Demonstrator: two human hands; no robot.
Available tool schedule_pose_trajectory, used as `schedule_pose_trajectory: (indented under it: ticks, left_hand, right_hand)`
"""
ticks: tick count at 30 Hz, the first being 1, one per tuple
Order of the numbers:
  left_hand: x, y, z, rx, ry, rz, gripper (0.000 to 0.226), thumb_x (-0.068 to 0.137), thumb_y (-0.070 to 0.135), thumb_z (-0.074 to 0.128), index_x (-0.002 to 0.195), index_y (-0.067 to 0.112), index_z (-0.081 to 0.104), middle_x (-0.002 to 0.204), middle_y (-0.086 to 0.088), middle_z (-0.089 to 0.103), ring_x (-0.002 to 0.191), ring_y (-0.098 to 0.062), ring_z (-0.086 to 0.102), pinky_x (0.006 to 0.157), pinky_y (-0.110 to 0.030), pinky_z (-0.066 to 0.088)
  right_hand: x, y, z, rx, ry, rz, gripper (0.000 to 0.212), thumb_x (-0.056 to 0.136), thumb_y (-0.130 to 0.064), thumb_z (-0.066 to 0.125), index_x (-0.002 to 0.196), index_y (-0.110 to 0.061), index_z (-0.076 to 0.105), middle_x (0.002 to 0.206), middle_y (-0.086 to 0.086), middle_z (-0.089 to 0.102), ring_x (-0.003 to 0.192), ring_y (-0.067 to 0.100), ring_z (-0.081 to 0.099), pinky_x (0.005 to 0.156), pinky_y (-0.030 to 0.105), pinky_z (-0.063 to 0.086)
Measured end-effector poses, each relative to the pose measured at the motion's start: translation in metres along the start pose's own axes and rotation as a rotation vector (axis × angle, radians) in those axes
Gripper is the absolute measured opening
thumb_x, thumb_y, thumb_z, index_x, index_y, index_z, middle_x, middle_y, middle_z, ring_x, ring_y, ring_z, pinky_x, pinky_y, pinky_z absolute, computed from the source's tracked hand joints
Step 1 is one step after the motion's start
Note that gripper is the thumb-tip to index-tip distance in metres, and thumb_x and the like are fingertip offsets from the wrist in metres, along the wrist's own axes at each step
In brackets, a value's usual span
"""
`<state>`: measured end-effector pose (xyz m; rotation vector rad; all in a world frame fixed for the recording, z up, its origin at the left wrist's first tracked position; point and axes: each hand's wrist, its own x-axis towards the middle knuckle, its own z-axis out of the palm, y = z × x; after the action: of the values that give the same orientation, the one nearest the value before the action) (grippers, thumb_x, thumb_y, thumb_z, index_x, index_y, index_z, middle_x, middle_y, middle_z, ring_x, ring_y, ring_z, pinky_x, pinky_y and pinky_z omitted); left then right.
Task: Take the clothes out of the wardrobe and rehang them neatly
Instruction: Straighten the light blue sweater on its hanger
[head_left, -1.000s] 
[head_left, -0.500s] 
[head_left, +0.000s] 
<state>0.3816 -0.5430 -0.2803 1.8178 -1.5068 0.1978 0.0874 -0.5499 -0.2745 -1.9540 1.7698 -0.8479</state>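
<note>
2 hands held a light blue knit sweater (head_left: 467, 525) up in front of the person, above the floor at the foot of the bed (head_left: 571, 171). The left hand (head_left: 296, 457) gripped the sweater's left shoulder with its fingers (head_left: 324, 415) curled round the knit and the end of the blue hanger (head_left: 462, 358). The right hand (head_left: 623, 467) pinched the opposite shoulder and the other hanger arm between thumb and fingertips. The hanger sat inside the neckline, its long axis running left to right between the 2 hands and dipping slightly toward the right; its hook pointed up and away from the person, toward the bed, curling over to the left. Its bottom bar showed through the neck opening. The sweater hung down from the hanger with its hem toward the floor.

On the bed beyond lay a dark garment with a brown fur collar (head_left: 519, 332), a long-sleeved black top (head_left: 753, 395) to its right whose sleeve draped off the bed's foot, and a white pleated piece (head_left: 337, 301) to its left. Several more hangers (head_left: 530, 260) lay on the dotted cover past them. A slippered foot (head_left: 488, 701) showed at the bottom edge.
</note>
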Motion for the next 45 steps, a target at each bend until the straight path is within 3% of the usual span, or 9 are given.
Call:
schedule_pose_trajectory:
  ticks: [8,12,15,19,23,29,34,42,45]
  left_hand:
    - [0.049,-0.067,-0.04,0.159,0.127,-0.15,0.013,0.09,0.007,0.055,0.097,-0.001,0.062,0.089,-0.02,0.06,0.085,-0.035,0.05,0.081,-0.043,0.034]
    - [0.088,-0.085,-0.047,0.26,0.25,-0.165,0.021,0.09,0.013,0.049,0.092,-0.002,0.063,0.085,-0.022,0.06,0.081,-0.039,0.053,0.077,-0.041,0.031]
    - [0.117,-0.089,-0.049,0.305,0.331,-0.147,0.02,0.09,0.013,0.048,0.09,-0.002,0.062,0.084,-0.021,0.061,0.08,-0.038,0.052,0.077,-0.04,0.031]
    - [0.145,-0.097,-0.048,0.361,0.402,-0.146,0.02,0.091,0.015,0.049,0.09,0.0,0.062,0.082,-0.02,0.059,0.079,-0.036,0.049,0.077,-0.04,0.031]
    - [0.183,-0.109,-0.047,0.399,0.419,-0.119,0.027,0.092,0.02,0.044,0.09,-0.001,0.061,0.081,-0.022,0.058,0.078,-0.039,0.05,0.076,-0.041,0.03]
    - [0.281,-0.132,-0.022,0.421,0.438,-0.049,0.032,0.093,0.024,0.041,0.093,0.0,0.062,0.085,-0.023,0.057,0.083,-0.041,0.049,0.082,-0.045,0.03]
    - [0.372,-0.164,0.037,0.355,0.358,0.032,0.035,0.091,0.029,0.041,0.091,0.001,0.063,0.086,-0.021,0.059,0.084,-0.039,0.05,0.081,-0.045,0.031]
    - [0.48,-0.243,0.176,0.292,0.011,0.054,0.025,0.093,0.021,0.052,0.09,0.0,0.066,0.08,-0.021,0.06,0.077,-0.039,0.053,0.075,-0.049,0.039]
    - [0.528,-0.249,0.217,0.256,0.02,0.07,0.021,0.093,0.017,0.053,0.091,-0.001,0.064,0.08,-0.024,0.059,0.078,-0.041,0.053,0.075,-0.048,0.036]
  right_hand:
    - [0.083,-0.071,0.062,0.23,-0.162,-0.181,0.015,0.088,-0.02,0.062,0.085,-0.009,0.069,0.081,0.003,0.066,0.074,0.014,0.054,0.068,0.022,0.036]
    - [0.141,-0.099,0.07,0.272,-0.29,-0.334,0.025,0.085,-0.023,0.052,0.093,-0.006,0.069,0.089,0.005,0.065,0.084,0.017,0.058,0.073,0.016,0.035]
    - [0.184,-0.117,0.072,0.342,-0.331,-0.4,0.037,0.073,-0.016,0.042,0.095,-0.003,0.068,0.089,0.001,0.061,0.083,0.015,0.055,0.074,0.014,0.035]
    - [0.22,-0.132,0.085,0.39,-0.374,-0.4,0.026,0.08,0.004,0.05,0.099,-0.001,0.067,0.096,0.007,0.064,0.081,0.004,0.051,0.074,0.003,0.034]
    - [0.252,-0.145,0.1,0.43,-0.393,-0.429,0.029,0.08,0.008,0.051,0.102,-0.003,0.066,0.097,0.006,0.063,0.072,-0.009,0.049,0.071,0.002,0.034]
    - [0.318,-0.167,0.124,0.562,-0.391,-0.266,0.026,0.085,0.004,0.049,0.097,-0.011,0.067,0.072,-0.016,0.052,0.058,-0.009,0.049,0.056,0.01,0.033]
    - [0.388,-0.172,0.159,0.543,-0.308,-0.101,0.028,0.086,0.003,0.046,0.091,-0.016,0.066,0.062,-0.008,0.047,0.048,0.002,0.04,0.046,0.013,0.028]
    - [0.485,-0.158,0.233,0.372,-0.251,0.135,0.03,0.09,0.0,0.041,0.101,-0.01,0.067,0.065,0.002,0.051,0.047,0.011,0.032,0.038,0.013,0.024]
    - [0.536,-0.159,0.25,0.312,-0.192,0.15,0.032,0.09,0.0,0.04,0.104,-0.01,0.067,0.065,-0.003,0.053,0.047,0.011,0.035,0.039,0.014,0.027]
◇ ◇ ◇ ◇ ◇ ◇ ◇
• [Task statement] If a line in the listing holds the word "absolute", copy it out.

• [Answer for the task]
Gripper is the absolute measured opening
thumb_x, thumb_y, thumb_z, index_x, index_y, index_z, middle_x, middle_y, middle_z, ring_x, ring_y, ring_z, pinky_x, pinky_y, pinky_z absolute, computed from the source's tracked hand joints

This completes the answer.